> TASK: Copy every line of the data below exactly as given, except for the pictures.

> SUPPLIED INFORMATION:

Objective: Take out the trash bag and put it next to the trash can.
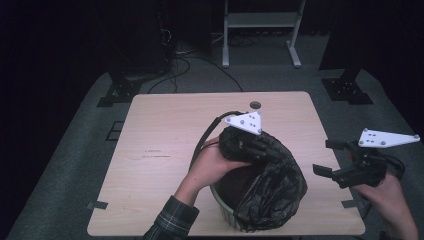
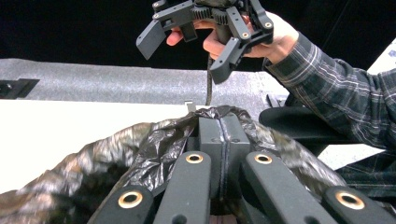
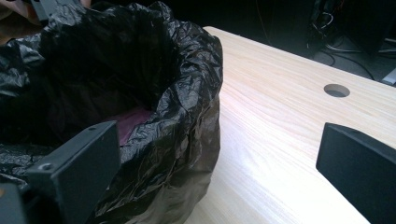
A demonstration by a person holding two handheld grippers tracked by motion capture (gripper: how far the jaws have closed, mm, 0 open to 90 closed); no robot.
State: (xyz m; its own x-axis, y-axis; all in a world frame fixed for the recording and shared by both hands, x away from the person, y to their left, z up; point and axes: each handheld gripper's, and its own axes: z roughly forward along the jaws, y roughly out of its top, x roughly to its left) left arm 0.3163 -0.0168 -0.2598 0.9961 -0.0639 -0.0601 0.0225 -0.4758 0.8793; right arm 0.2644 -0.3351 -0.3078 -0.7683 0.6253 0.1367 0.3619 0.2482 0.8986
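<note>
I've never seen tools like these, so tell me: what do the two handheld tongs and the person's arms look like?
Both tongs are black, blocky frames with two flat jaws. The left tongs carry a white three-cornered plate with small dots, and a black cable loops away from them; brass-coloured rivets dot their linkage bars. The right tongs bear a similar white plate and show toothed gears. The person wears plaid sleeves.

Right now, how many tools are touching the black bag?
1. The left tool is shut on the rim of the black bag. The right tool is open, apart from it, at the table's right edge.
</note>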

> SOLUTION:
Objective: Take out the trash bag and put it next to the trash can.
A demonstration by a person holding two handheld grippers tracked by motion capture (gripper: how far the jaws have closed, mm, 0 open to 90 closed); no robot.
State: (xyz m; its own x-axis, y-axis; all in a world frame fixed for the recording and shared by both hands, x away from the person, y to their left, z up; point and axes: each handheld gripper's, and its own axes: z roughly forward along the jaws, y roughly out of its top, x roughly to its left) left arm 0.3163 -0.0168 -0.2598 0.9961 -0.0639 -0.0601 0.0225 -0.4758 0.8793; right arm 0.2644 -0.3351 -0.3078 -0.7683 0.6253 0.1367 0.3619 0.2482 0.8986
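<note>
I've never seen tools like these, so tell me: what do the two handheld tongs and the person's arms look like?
Both tongs are black, blocky frames with two flat jaws. The left tongs carry a white three-cornered plate with small dots, and a black cable loops away from them; brass-coloured rivets dot their linkage bars. The right tongs bear a similar white plate and show toothed gears. The person wears plaid sleeves.

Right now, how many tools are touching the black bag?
1. The left tool is shut on the rim of the black bag. The right tool is open, apart from it, at the table's right edge.
</note>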

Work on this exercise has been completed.